According to the present invention, the period preliminary selecting means includes at least 1/2, 1 as a plurality of constants by which the repetition period of the adaptive sound source is multiplied, so that the original pitch period is included with a high probability with a small number of options. It is possible to select a repetition cycle candidate of the driving sound source, and it is possible to provide a high-quality speech encoding device by adding a minimum amount of calculation and a minimum amount of information.

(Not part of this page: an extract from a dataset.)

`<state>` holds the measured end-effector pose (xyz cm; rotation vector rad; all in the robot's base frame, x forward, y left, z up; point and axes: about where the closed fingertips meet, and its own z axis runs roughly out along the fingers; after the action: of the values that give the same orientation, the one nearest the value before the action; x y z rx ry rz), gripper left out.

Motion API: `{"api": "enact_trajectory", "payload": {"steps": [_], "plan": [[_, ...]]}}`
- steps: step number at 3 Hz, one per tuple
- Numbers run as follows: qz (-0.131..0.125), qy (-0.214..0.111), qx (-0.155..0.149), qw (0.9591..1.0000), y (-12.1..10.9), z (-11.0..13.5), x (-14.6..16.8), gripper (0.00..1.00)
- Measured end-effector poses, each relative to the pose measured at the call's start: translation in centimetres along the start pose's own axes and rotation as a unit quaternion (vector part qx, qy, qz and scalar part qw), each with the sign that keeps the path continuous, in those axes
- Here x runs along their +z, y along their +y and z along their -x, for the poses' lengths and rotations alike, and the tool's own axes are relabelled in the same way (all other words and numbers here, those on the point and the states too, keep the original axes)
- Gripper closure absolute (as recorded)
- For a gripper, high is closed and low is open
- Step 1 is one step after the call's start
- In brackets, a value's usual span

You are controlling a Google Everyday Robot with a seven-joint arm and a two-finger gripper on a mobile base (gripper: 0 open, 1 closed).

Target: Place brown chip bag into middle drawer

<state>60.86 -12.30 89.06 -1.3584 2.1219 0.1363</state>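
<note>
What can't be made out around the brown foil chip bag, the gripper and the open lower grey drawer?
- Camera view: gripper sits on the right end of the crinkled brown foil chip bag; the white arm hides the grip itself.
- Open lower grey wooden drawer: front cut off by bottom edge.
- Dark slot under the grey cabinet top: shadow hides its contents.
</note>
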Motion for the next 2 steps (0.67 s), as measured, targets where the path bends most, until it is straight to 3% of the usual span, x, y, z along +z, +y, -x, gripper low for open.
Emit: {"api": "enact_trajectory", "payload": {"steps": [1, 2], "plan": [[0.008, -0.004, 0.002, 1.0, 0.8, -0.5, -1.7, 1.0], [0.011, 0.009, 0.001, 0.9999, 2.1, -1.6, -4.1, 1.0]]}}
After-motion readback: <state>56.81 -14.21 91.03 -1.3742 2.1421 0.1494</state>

According to the present invention, the repetition period of the adaptive sound source is multiplied by a plurality of constants to obtain a plurality of repetition period candidates for the driving sound source, and a predetermined number of the repetition period candidates for the driving sound source are preliminarily selected. A period preselection means for outputting a predetermined number of repetition period candidates of the preselected driving excitation, and a predetermined number output by the period preselection means based on the selection information of the repetition period of the driving excitation included in the speech code. Of the repetition period candidates of the preselected driving sound source
And a period decoding means for selecting one of them and outputting the same as a repetition period of the driving sound source, and a time series signal generated based on the sound source position code and the polarity included in the speech code, and the driving signal outputted by the period decoding means. By using the excitation period of the excitation, and a driving excitation decoding means for outputting a time-series vector obtained by pitching the generated time-series signal to a pitch period, even if the original pitch period and the repetition period of the adaptive excitation are different, In addition, the driving sound source is cycled using a repetition period close to the original pitch period with a high probability, so that the occurrence of an unstable impression of a synthesized sound can be suppressed, and a high-quality speech decoding device can be provided. .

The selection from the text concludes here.